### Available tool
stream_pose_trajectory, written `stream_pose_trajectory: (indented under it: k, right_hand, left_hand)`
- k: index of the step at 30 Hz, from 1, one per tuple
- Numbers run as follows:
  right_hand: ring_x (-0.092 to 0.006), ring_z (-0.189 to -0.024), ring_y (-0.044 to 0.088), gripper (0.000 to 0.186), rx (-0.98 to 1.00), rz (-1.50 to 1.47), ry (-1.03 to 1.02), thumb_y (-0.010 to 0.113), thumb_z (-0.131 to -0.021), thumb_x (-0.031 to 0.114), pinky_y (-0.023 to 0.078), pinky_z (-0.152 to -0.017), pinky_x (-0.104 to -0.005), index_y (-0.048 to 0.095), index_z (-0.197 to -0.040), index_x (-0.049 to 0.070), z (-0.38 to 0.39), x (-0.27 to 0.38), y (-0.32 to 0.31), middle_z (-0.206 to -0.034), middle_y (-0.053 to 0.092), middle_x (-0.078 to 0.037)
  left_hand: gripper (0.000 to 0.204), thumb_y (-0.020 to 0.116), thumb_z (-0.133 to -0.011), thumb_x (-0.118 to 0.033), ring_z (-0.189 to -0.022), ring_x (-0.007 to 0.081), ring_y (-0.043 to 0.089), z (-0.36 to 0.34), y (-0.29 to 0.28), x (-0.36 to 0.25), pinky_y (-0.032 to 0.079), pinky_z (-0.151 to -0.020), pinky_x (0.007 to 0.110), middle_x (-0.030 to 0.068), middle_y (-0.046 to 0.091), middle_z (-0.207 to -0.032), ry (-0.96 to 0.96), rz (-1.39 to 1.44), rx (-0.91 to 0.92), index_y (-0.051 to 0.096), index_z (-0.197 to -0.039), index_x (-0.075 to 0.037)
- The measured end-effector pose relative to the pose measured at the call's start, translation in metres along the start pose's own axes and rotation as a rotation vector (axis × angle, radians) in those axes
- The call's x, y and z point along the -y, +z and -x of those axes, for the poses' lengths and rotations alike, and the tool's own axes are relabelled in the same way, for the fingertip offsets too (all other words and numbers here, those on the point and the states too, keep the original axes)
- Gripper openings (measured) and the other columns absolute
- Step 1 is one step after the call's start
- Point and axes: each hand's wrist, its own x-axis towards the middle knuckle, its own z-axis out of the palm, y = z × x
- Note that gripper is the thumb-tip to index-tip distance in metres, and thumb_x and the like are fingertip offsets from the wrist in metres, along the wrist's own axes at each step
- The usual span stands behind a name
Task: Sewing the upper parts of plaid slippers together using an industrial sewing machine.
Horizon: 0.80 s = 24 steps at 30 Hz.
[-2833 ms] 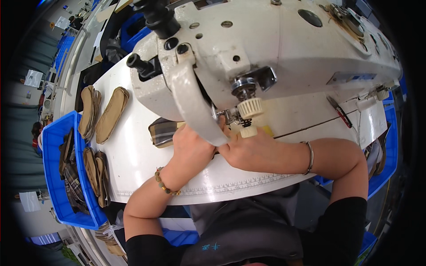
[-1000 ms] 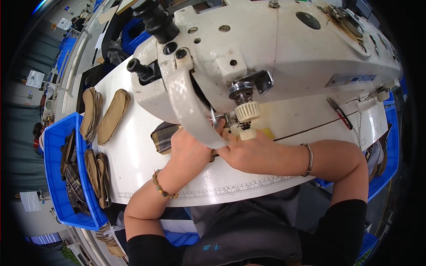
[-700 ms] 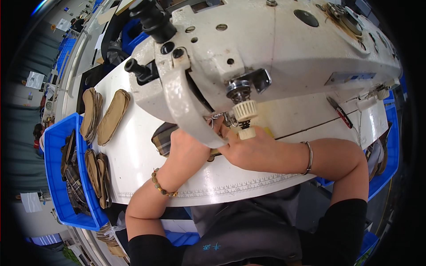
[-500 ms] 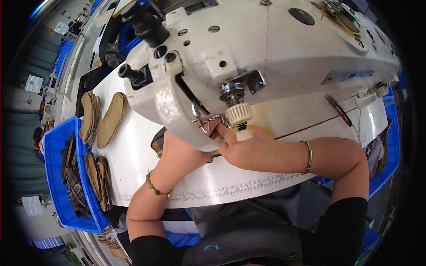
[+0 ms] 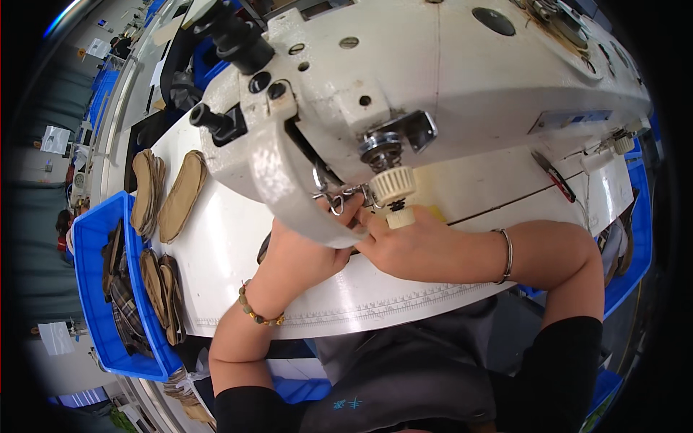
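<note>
A white industrial sewing machine [image 5: 447, 79] stands over my hands. My left hand [image 5: 307, 252] is curled under its curved guard [image 5: 285, 187], beside the metal presser mechanism [image 5: 339, 198]. A small dark piece of fabric [image 5: 264, 249] peeks out from behind that hand. My right hand [image 5: 401, 245] is bent in from the right under the pale knurled knobs [image 5: 392, 184], its fingers meeting the left ones at the sewing spot. The fingertips of both hands, and what they press on, are largely hidden by the machine and the hands.
Tan curved fabric pieces [image 5: 182, 195] lie in stacks on the white table [image 5: 224, 289], left. A blue bin [image 5: 94, 267] with plaid pieces sits beyond them. Red-and-black snips [image 5: 552, 177] lie at the right, near another blue bin [image 5: 635, 267]. A distant person [image 5: 120, 49] is at upper left.
The machine has shifted a little leftward in the view. My left hand has moved slightly left, and the plaid piece seen beside it earlier is now mostly hidden. Both hands stay at the presser.
</note>
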Motion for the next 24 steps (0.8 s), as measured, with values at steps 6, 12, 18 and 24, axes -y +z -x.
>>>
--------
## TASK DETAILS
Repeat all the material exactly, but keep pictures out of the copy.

## WORKED SOLUTION
### Available tool
stream_pose_trajectory, written `stream_pose_trajectory: (indented under it: k, right_hand, left_hand)`
- k: index of the step at 30 Hz, from 1, one per tuple
- Numbers run as follows:
  right_hand: ring_x (-0.092 to 0.006), ring_z (-0.189 to -0.024), ring_y (-0.044 to 0.088), gripper (0.000 to 0.186), rx (-0.98 to 1.00), rz (-1.50 to 1.47), ry (-1.03 to 1.02), thumb_y (-0.010 to 0.113), thumb_z (-0.131 to -0.021), thumb_x (-0.031 to 0.114), pinky_y (-0.023 to 0.078), pinky_z (-0.152 to -0.017), pinky_x (-0.104 to -0.005), index_y (-0.048 to 0.095), index_z (-0.197 to -0.040), index_x (-0.049 to 0.070), z (-0.38 to 0.39), x (-0.27 to 0.38), y (-0.32 to 0.31), middle_z (-0.206 to -0.034), middle_y (-0.053 to 0.092), middle_x (-0.078 to 0.037)
  left_hand: gripper (0.000 to 0.204), thumb_y (-0.020 to 0.116), thumb_z (-0.133 to -0.011), thumb_x (-0.118 to 0.033), ring_z (-0.189 to -0.022), ring_x (-0.007 to 0.081), ring_y (-0.043 to 0.089), z (-0.36 to 0.34), y (-0.29 to 0.28), x (-0.36 to 0.25), pinky_y (-0.032 to 0.079), pinky_z (-0.151 to -0.020), pinky_x (0.007 to 0.110), middle_x (-0.030 to 0.068), middle_y (-0.046 to 0.091), middle_z (-0.207 to -0.032), ry (-0.96 to 0.96), rz (-1.39 to 1.44), rx (-0.91 to 0.92), index_y (-0.051 to 0.096), index_z (-0.197 to -0.039), index_x (-0.075 to 0.037)
- The measured end-effector pose relative to the pose measured at the call's start, translation in metres along the start pose's own axes and rotation as a rotation vector (axis × angle, radians) in those axes
- The call's x, y and z point along the -y, +z and -x of those axes, for the poses' lengths and rotations alike, and the tool's own axes are relabelled in the same way, for the fingertip offsets too (all other words and numbers here, those on the point and the states too, keep the original axes)
- Gripper openings (measured) and the other columns absolute
- Step 1 is one step after the call's start
- Point and axes: each hand's wrist, its own x-axis towards the middle knuckle, its own z-axis out of the palm, y = z × x
- Note that gripper is the thumb-tip to index-tip distance in metres, and thumb_x and the like are fingertip offsets from the wrist in metres, along the wrist's own axes at each step
- The usual span stands behind a name
Task: Sewing the upper parts of plaid slippers together using an industrial sewing machine.
Horizon: 0.80 s = 24 steps at 30 Hz.
[-2833 ms] 
[-1000 ms] 
[-700 ms] 
[-500 ms] 
[+0 ms] 
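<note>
A white industrial sewing machine [image 5: 447, 79] stands over my hands. My left hand [image 5: 307, 252] is curled under its curved guard [image 5: 285, 187], beside the metal presser mechanism [image 5: 339, 198]. A small dark piece of fabric [image 5: 264, 249] peeks out from behind that hand. My right hand [image 5: 401, 245] is bent in from the right under the pale knurled knobs [image 5: 392, 184], its fingers meeting the left ones at the sewing spot. The fingertips of both hands, and what they press on, are largely hidden by the machine and the hands.
Tan curved fabric pieces [image 5: 182, 195] lie in stacks on the white table [image 5: 224, 289], left. A blue bin [image 5: 94, 267] with plaid pieces sits beyond them. Red-and-black snips [image 5: 552, 177] lie at the right, near another blue bin [image 5: 635, 267]. A distant person [image 5: 120, 49] is at upper left.
The machine has shifted a little leftward in the view. My left hand has moved slightly left, and the plaid piece seen beside it earlier is now mostly hidden. Both hands stay at the presser.
</note>
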Motion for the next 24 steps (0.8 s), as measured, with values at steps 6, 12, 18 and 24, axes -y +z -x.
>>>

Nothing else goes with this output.